How to Read a Scientific
Paper
By Carlton Hogan, University of Minnesota, Coalition for Salvage
Therapy
(Second of a three-part series)
Part Two:
Filling in the Blanks
In Part One we looked at how a scientific paper is organized. Now
we can continue to the interesting stuff — the actual contents.
Of the thousands of papers published each year, some are far more
reliable and relevant than others. There are specific characteristics
to look for when deciding which papers to trust and base important
decisions on. Last month we learned that prospective trials are
more generalizable than retrospective studies and that some authors
carry more weight than others. This time we begin, naturally enough,
with endpoints.
Endpoints. What Do We Really Care About Here?
The term "endpoint" is an unfortunate choice, and confuses many
people. Endpoint sounds like it means the end of the trial, and
in a few cases, it might. A far better, but less memorable term
would be "key data item". That's all endpoints are. They are the
information that is most important to the purpose of the trial.

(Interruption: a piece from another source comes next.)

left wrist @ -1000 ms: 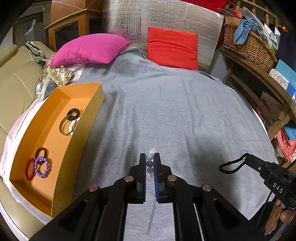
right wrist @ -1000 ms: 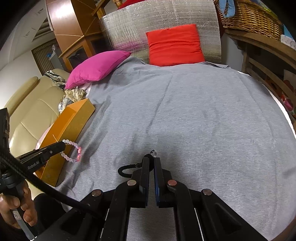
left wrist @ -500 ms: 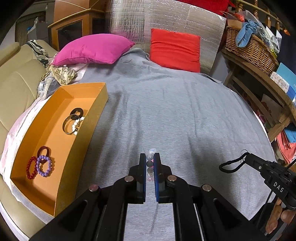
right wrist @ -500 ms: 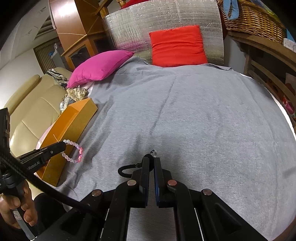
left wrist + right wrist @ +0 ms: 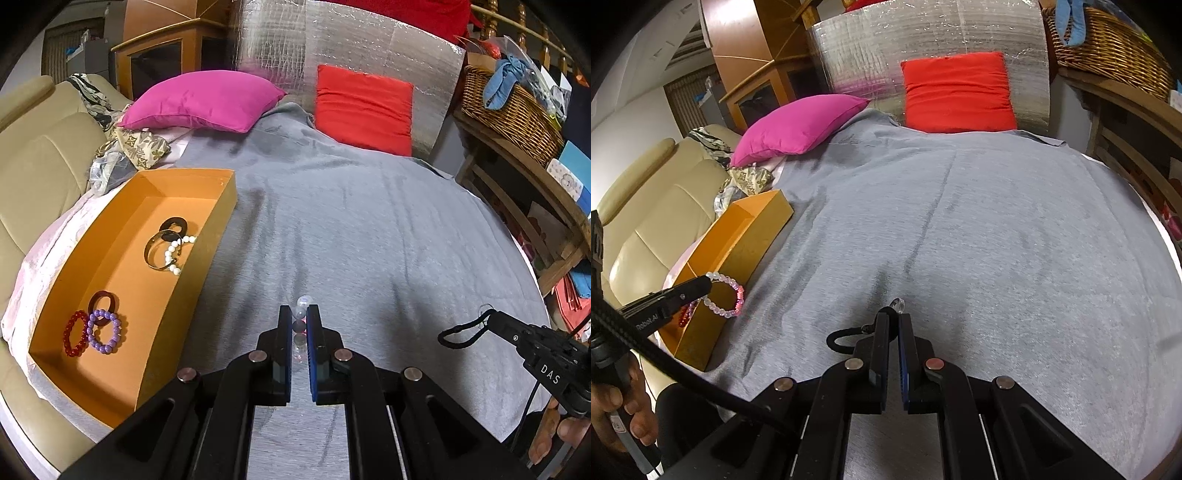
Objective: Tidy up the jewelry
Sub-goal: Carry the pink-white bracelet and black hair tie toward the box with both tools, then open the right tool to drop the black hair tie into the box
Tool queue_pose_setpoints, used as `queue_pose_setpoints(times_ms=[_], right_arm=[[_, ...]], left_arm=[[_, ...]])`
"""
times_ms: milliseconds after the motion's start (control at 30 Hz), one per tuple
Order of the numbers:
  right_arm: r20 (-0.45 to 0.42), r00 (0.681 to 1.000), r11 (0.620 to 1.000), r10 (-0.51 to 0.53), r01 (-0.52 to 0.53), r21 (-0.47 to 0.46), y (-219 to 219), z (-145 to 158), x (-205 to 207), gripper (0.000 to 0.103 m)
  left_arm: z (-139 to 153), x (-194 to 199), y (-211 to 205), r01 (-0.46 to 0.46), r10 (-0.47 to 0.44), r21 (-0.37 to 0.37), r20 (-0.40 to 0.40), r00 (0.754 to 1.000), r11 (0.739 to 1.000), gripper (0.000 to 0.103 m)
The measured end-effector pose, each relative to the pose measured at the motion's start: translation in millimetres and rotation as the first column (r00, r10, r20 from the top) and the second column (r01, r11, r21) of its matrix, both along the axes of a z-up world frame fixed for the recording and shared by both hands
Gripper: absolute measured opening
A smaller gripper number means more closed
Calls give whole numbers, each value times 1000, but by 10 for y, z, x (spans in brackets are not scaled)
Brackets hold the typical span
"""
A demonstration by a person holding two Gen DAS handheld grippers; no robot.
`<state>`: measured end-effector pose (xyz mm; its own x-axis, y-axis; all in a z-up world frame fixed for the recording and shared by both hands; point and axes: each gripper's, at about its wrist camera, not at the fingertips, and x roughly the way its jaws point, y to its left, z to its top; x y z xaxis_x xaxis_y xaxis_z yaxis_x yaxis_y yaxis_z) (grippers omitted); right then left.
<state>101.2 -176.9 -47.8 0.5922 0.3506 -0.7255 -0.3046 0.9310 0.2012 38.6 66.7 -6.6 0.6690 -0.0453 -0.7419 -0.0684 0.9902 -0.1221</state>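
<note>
Hanging from left hand-held gripper [image 5: 298, 317], bead bracelet [image 5: 726, 295] droops vertically.

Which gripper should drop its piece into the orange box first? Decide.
Left. The left gripper, shut on the pink-and-clear bead bracelet, hangs beside the orange box; the right gripper, holding a black cord, is farther away.

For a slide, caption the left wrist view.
Left tongs grip a beaded bracelet beside the orange box of bracelets.

Matt grey cloth [image 5: 369, 236]; glossy beaded bracelet [image 5: 726, 295].
</note>
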Motion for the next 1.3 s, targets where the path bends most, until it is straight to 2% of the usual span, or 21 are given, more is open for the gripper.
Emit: queue_pose_setpoints(times_ms=[333,533,700,933,1133,1300], right_arm=[[11,999,999,38,-38,-7,166,49,51,5],[22,996,996,88,-88,-14,433,115,112,5],[41,988,988,152,-151,-23,804,209,171,5],[80,965,968,249,-249,-12,1493,403,301,5],[91,941,945,327,-328,-11,2168,522,519,5],[73,924,927,375,-372,-41,2763,468,792,5]], left_arm=[[64,-31,223,-49,49,1,15,999,999,7],[149,-57,497,-99,99,-2,36,994,995,7],[218,-87,870,-168,168,-11,52,984,986,7],[205,-121,1502,-290,290,-23,47,956,957,7],[91,86,1774,-312,312,-18,13,950,950,7],[-48,367,1964,-320,319,-15,-20,947,947,7]])
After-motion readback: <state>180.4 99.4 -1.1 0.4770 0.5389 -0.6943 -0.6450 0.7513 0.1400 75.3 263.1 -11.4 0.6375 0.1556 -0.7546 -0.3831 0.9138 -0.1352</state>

When a hypothesis, or the main question that drives a trial, is
set up, the endpoints are defined as the information necessary to
answer that question. Endpoints in HIV treatment trials may include
the occurrence of AIDS related conditions, death, serious toxicity,
or CD4 count and viral load thresholds. They are the essential measurements
that must be recorded, those that are critical for answering important
questions about a drug.
Endpoints are divided into primary (or main) endpoints and secondary
endpoints. Generally, but not always, a trial will have one primary
endpoint. It is the single most important piece of information to
be obtained, and trial design decisions should be made to best guarantee
getting accurate information on the primary endpoint. As you recall,
in our X-100 trial, viral load is the primary endpoint. All other
measures taken in our study are secondary to this main variable.
There should be no trial procedures or other design considerations
that interfere with getting the complete and accurate information
on viral load.
Generalizability and Eligibility
As we learned in Part One, a study is only useful to the "real
world" in proportion to its generalizability. This is the degree
to which a trial's findings can be applied to a wider population
outside of the trial participants. For any particular study, the
answers we get only refer to the people who were in that particular
trial at that time. Even if we redid the trial with all of the same
people at another time, the answer could be very different.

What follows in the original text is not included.